Le réel n’étant pas spectaculaire, nous nous racontons des histoires

Depuis quelques mois, nous nous laissons divertir, comme à l’accoutumée, par des buzzwords : grande démission, quiet quitting… Les articles pilules, les « experts » rivalisent d’expertises, le débat fait rage.

Eureka !
Nous venons de découvrir qu’un travailleur peut démissionner lorsque son travail devient une exigence insupportable sur son existence ou à défaut de sauter le pas (il faut bien gagner sa vie), en guise de stratégie d’acteur, il décide de faire le minimum pour préserver tant soit peu sa santé psychique et physique. Quelles découvertes!

Ce qui réveille l’esprit est aussi ce qui l’endort, nous finissons par oublier l’essentiel : les signes avant-coureurs d’une stasis organisationnelle (une sécession symbolique) :

1.    L’impossibilité, dans les faits, de faire passer le travailleur de « ressource » à « acteur » nonobstant les discours « humanistes ». Comme disait Musil, on continue d’agir en commerçant et de parler en idéaliste.

2.    Le culte de la répétabilité et de l’univocité qui annihile toute compréhension de l’action collective et du travail réel malgré les discours sur la coopération

3.    Une souveraineté managériale assumée sans partage par une seule et même partie prenante au sein des organisations nonobstant l’emphase sur les missions de l’entreprise

4.     Le réflexe pavlovien consistant à « traiter » les hommes en lieu et place du « travail » tout en érigeant parallèlement la bienveillance comme philosophie

5.    Une phraséologie managériale et une tyrannie des phrases creuses qui finissent par engendrer, dans le meilleur des cas, du cynisme

6.    Un processus de journalisation de la pensée, pour reprendre l’expression de Bouveresse, qui fait que les vertus d’hier comme la constance dans les idées, le respect des promesses tenues… n’ont plus aucune réalité dans beaucoup d’organisations.

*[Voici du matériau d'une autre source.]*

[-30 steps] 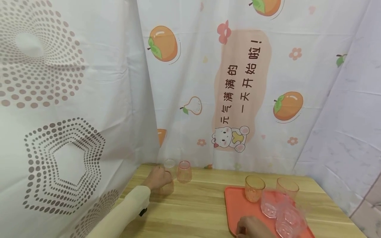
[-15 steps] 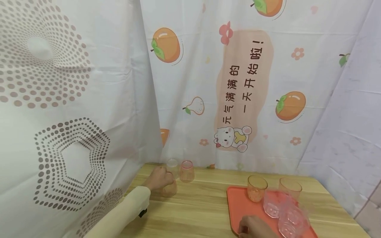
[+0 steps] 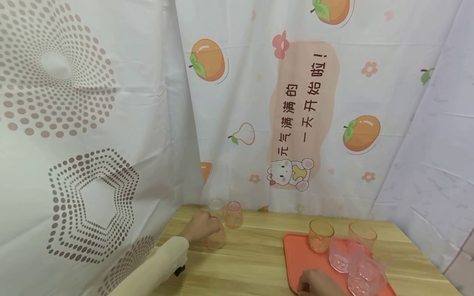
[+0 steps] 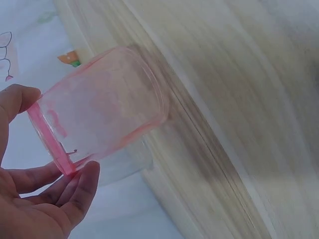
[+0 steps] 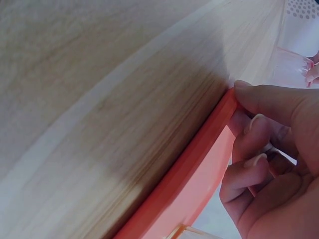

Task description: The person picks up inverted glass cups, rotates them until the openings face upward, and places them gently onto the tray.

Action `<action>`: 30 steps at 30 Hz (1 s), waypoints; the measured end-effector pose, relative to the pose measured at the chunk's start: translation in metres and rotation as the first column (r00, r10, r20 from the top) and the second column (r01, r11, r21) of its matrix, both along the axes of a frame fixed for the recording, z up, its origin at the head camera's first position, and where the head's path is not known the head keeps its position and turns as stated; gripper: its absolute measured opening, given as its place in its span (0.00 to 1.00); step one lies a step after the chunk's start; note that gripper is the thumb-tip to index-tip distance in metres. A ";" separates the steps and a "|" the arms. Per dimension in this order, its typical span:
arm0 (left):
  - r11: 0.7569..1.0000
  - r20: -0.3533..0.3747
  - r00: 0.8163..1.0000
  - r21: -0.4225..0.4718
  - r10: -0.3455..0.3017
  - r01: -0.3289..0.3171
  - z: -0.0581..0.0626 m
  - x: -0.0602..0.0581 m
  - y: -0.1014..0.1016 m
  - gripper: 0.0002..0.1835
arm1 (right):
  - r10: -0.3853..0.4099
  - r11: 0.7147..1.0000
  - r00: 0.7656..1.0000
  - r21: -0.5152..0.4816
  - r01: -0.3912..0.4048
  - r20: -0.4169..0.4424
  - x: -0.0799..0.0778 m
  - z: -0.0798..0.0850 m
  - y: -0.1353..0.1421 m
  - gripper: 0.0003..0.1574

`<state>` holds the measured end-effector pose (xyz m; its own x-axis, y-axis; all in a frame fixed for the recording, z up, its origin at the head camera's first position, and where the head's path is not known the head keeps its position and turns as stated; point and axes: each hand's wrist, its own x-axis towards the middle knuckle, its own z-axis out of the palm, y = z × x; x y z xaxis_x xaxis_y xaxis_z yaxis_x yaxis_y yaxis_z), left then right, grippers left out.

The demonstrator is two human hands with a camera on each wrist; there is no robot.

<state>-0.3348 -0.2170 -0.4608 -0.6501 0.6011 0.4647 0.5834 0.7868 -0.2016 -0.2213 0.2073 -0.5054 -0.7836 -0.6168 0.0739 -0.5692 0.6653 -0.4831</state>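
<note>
Likely at the positioning step, the left hand (image 3: 201, 225) grips, thumb opposite fingers, the rim of a see-through pink tumbler (image 4: 104, 102) near two other transparent tumblers (image 3: 234, 218) on the pale wood-grain table (image 3: 244, 263), the right hand (image 5: 279, 144) pinches a red-orange, plastic-looking tray's edge (image 5: 194, 149), and release would call for even loosening.

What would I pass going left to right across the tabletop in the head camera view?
Pale sleeve → left hand → pink glass in its grip → pink-topped glass → amber glass → pale orange glass. The rest overlap too much to place.
</note>
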 end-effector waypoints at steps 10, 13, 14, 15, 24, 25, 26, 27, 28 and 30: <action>0.825 0.501 0.865 0.474 0.033 -0.306 0.005 0.012 0.011 0.14 | -0.005 1.000 0.999 0.016 0.006 -0.034 0.003 0.002 -0.001 0.10; 0.814 0.509 0.860 0.489 0.026 -0.314 0.004 0.013 0.014 0.12 | -0.014 1.000 1.000 0.020 0.014 -0.026 0.003 0.003 -0.001 0.10; 0.814 0.507 0.862 0.492 0.022 -0.310 0.004 0.013 0.014 0.13 | -0.015 1.000 1.000 0.020 0.015 -0.023 0.003 0.004 -0.001 0.10; 0.816 0.500 0.866 0.493 0.020 -0.303 0.003 0.013 0.014 0.12 | -0.017 1.000 1.000 0.020 0.017 -0.018 0.003 0.004 -0.001 0.09; 0.793 0.537 0.841 0.541 -0.068 -0.282 -0.001 0.017 0.015 0.15 | 0.000 0.999 0.999 0.032 0.001 -0.038 0.003 0.004 -0.001 0.10; 0.787 0.543 0.835 0.552 -0.089 -0.275 -0.001 0.017 0.016 0.16 | 0.000 1.000 0.999 0.032 0.001 -0.037 0.003 0.004 -0.001 0.10; 0.781 0.548 0.829 0.566 -0.116 -0.265 -0.001 0.018 0.017 0.17 | 0.001 1.000 0.999 0.030 0.000 -0.037 0.003 0.004 -0.001 0.10; 0.777 0.546 0.827 0.576 -0.135 -0.253 -0.001 0.019 0.017 0.18 | 0.003 1.000 0.999 0.029 -0.002 -0.037 0.003 0.004 -0.001 0.10; 0.773 0.546 0.823 0.585 -0.155 -0.243 -0.002 0.020 0.018 0.18 | 0.002 1.000 0.999 0.028 -0.001 -0.037 0.003 0.003 -0.001 0.10; 0.770 0.544 0.818 0.598 -0.185 -0.223 -0.002 0.021 0.020 0.18 | 0.001 1.000 0.999 0.026 0.000 -0.041 0.003 0.003 -0.001 0.10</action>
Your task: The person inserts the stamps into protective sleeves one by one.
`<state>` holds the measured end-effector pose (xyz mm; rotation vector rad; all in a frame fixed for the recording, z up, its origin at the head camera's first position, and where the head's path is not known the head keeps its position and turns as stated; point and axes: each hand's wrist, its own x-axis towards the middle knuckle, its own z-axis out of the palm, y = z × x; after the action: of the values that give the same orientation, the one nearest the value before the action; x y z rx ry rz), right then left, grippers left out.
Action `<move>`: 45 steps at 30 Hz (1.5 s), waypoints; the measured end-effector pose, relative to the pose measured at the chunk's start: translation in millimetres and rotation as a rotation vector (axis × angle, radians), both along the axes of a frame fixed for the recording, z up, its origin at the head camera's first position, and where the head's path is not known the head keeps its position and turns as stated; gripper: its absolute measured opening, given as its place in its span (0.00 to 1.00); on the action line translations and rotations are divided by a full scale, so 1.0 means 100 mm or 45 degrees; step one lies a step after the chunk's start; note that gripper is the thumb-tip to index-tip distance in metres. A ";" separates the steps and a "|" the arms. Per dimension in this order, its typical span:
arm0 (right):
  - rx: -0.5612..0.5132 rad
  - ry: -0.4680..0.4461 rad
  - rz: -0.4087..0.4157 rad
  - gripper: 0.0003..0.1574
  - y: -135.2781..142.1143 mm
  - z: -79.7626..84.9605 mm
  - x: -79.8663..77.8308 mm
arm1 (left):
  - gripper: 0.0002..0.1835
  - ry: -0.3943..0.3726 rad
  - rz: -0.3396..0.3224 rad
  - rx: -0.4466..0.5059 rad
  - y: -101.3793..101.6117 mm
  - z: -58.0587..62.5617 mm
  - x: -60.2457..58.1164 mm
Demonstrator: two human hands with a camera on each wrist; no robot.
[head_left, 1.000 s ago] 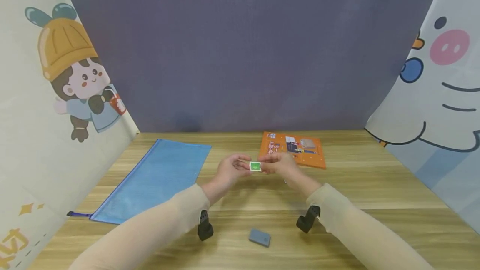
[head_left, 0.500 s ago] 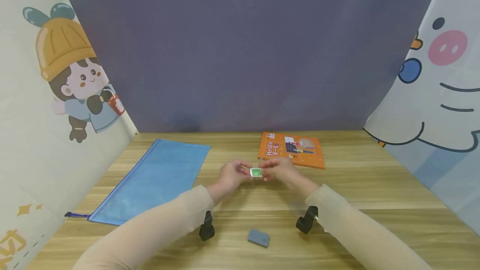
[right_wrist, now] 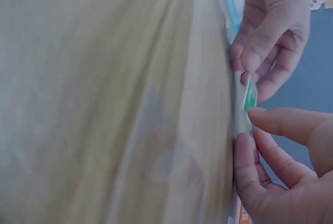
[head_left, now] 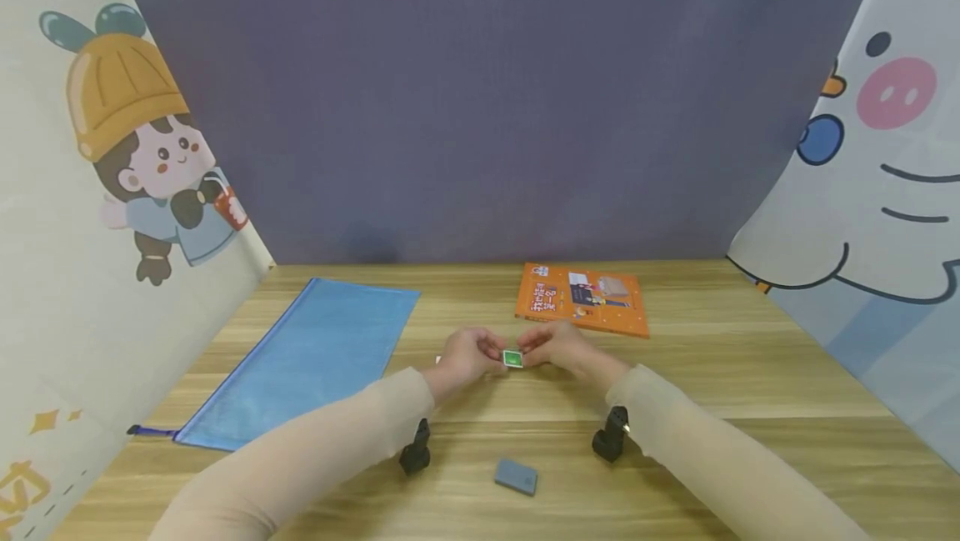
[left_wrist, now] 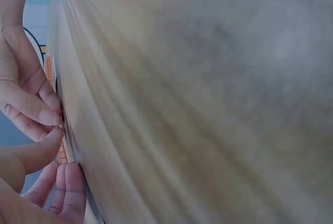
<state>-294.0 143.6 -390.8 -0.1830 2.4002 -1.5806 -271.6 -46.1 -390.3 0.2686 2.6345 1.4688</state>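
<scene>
Between my two hands is a small flat green square with a white border (head_left: 513,358); its exact kind does not show. My left hand (head_left: 465,355) pinches its left edge between thumb and fingers. From the opposite side, my right hand (head_left: 561,347) grips the right edge with thumb and fingertips. In the right wrist view the green square (right_wrist: 251,95) stands edge-on, the left hand (right_wrist: 278,36) above it and the right thumb at its lower end. Fingers cover most of it in the left wrist view.
An orange book (head_left: 585,301) lies just beyond the hands. To the left is a blue zip pouch (head_left: 330,349) with a strap. A small grey-blue rectangular object (head_left: 516,477) lies near me, between the forearms. A white scrap (head_left: 438,359) peeks out by the left wrist.
Both hands have come down and nearer to me with the green square held between them. More of the book's cover shows now, and a white scrap appears beside the left wrist.
</scene>
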 end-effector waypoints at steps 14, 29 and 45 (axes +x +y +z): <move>0.185 0.075 0.041 0.17 -0.10 0.01 -0.03 | 0.14 0.036 0.018 -0.184 -0.01 0.06 -0.01; 0.165 0.084 0.047 0.17 -0.10 0.03 -0.07 | 0.16 0.061 0.042 -0.253 0.04 0.13 0.02; 0.115 -0.027 0.165 0.23 0.26 0.13 -0.11 | 0.17 0.002 -0.012 -0.166 0.01 0.11 -0.03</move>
<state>-304.5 169.4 -377.9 -0.2960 2.3851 -1.4082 -274.9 -45.2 -379.0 0.2696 2.7112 1.2878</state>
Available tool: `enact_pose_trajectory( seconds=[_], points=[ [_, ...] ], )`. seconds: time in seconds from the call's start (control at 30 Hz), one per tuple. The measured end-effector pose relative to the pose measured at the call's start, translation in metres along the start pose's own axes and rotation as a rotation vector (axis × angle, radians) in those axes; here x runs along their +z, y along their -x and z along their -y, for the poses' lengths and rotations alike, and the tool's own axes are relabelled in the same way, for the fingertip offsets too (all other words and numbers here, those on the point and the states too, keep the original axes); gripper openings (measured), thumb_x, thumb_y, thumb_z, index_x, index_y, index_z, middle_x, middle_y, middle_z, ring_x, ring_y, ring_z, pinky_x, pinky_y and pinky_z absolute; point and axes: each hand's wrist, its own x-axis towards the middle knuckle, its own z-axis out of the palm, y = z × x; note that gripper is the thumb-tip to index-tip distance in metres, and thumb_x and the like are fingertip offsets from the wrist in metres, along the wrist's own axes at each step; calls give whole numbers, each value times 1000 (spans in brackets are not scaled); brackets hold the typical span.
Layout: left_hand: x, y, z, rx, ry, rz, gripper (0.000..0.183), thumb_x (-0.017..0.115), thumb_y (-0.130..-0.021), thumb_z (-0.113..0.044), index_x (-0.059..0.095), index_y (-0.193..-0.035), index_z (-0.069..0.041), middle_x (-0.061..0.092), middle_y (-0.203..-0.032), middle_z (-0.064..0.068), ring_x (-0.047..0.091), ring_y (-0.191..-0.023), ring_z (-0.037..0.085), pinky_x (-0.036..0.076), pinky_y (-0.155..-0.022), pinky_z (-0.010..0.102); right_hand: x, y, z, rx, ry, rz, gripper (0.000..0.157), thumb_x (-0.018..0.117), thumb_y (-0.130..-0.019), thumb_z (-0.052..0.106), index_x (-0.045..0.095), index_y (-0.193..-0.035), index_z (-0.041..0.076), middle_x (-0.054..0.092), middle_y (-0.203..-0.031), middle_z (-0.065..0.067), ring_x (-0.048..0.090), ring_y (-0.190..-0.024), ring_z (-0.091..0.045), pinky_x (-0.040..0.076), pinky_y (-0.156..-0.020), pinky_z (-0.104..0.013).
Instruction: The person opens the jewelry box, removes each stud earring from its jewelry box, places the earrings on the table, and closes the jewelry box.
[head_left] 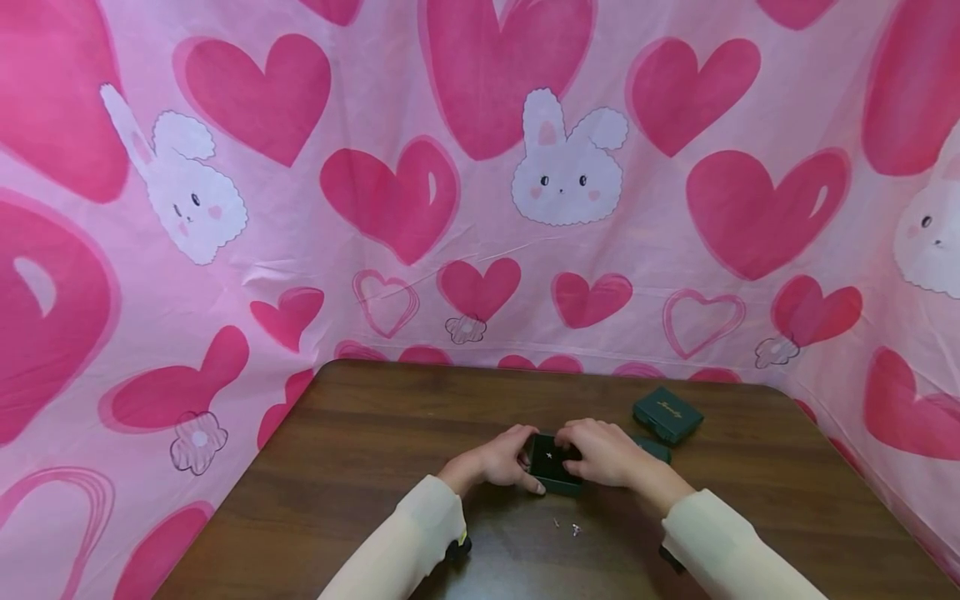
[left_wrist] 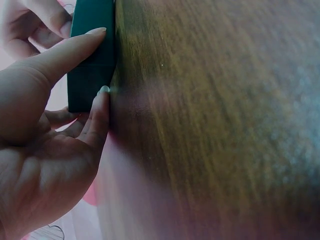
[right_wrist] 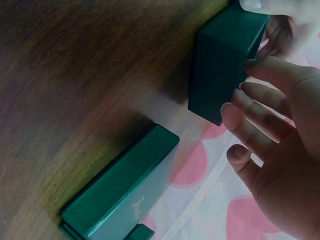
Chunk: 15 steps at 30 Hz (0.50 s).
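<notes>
A dark green jewelry box (head_left: pixel 558 486) with a black insert (head_left: pixel 551 467) stands uncovered on the table. On the insert shows a tiny silvery star-shaped piece (head_left: pixel 549 456). My left hand (head_left: pixel 504 458) grips the box from its left side; in the left wrist view the thumb (left_wrist: pixel 75 52) lies along the green wall (left_wrist: pixel 90 82). Bent over the box's right part, my right hand (head_left: pixel 603 454) has its thumb and fingertips at the insert. In the right wrist view those fingertips reach past the box's rim (right_wrist: pixel 255 40), so whether they pinch anything is hidden.
Two tiny shiny pieces, a goldish one (head_left: pixel 557 522) and a silvery one (head_left: pixel 576 529), lie on the brown wooden table (head_left: pixel 360 467) before the box. Behind my right hand are a flat green piece (head_left: pixel 654 450) and a green box with gold lettering (head_left: pixel 667 415). A heart-patterned cloth (head_left: pixel 480 225) surrounds the table.
</notes>
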Motion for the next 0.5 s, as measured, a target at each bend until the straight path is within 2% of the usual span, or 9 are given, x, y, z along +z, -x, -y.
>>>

L’exorcisme langagier, friand de buzzwords, est inopérant pour traiter les vrais maux des organisations. Une mobilisation des entreprises, des chercheurs, des consultants, des pouvoirs publics et un sérieux travail de fond sont nécessaires pour traiter les problèmes constitutifs de l’action collective telle qu’elle est appréhendée et vécue aujourd’hui.